→ **Task directions**: Find the line containing "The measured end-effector" in the records below. Copy exactly that line and each one after it, ending at the line containing "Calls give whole", and nothing more.

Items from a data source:

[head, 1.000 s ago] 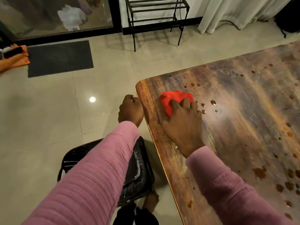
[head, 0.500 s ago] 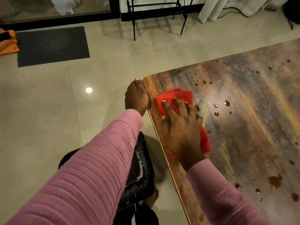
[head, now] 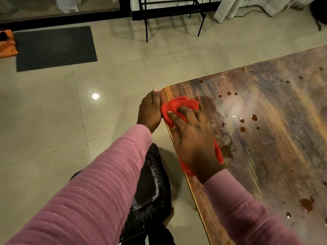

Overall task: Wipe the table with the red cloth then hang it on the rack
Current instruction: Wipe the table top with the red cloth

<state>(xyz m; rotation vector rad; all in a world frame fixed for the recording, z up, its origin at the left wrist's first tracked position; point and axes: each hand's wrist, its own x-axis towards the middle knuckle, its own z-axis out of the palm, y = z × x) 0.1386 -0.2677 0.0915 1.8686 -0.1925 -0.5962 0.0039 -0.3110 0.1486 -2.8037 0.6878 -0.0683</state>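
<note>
The red cloth (head: pixel 184 103) lies crumpled on the wooden table (head: pixel 265 138), near its far-left corner. My right hand (head: pixel 192 138) presses down on the cloth with fingers spread; cloth shows ahead of the fingertips and beside the wrist. A wet smear runs just right of the cloth. My left hand (head: pixel 149 112) holds the table's left edge at the corner, thumb lying along the rim. The black metal rack (head: pixel 173 7) stands on the floor beyond the table; only its lower bars and legs show.
Brown drops (head: pixel 254 117) and a larger stain (head: pixel 307 203) dot the tabletop to the right. A black chair (head: pixel 150 191) sits under my left arm. On the tiled floor lie a dark mat (head: pixel 54 48) and an orange cloth (head: pixel 7 45). Curtains (head: pixel 247 6) hang at the back right.
My right hand has dragged the cloth back and left toward the table edge, leaving a wet smear. My left hand has closed in against the corner's edge.
</note>
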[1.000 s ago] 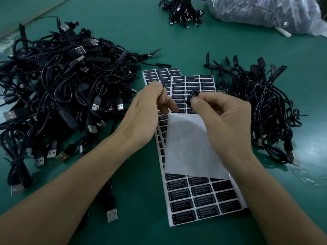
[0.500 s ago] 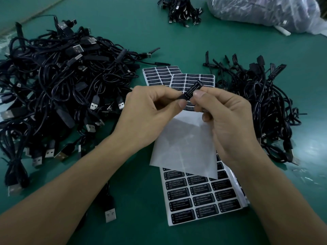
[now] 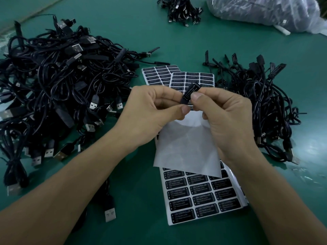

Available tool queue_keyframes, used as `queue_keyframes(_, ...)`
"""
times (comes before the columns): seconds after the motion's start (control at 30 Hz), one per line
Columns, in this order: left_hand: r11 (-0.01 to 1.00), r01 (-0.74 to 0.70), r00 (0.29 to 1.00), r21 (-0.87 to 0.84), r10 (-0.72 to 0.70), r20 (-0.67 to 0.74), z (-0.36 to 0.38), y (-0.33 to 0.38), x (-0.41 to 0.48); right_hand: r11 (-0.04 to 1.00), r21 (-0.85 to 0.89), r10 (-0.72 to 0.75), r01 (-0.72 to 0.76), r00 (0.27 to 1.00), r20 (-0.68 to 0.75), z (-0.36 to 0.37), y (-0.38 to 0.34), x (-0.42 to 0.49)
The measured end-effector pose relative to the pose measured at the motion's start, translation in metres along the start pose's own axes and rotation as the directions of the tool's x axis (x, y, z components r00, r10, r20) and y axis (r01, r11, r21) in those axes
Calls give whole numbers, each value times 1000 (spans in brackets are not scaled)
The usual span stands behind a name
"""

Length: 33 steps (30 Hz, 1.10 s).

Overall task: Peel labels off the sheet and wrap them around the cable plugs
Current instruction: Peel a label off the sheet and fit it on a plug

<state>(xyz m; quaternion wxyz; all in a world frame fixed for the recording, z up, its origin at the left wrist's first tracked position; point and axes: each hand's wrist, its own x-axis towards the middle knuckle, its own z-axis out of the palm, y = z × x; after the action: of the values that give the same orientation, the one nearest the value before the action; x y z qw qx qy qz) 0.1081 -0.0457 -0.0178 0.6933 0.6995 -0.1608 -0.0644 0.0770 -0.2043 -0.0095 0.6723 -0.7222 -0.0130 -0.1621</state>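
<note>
A black label printed LED CONTROLLER is pinched, tilted, between the curled fingers of the right hand and those of the left hand, above the label sheets; whether a plug lies under it cannot be told. White backing paper is seen just below the hands, overlapping the label sheets stacked flat on the green counter. The sheets are flanked by a large cable heap on the left and a smaller cable pile on the right.
</note>
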Motion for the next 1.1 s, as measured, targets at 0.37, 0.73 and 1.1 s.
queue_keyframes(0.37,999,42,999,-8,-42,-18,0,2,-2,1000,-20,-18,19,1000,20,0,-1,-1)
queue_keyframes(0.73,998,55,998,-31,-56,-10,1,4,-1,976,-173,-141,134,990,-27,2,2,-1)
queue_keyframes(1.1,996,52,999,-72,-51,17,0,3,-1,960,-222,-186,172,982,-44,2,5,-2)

→ **Exercise answer**:
The measured end-effector pose relative to the pose measured at the motion's start, translation in metres along the start pose's own axes and rotation as the directions of the tool's x axis (x, y, z components r00, r10, r20) and y axis (r01, r11, r21) in those axes
Calls give whole numbers, each value times 1000 (spans in brackets are not scaled)

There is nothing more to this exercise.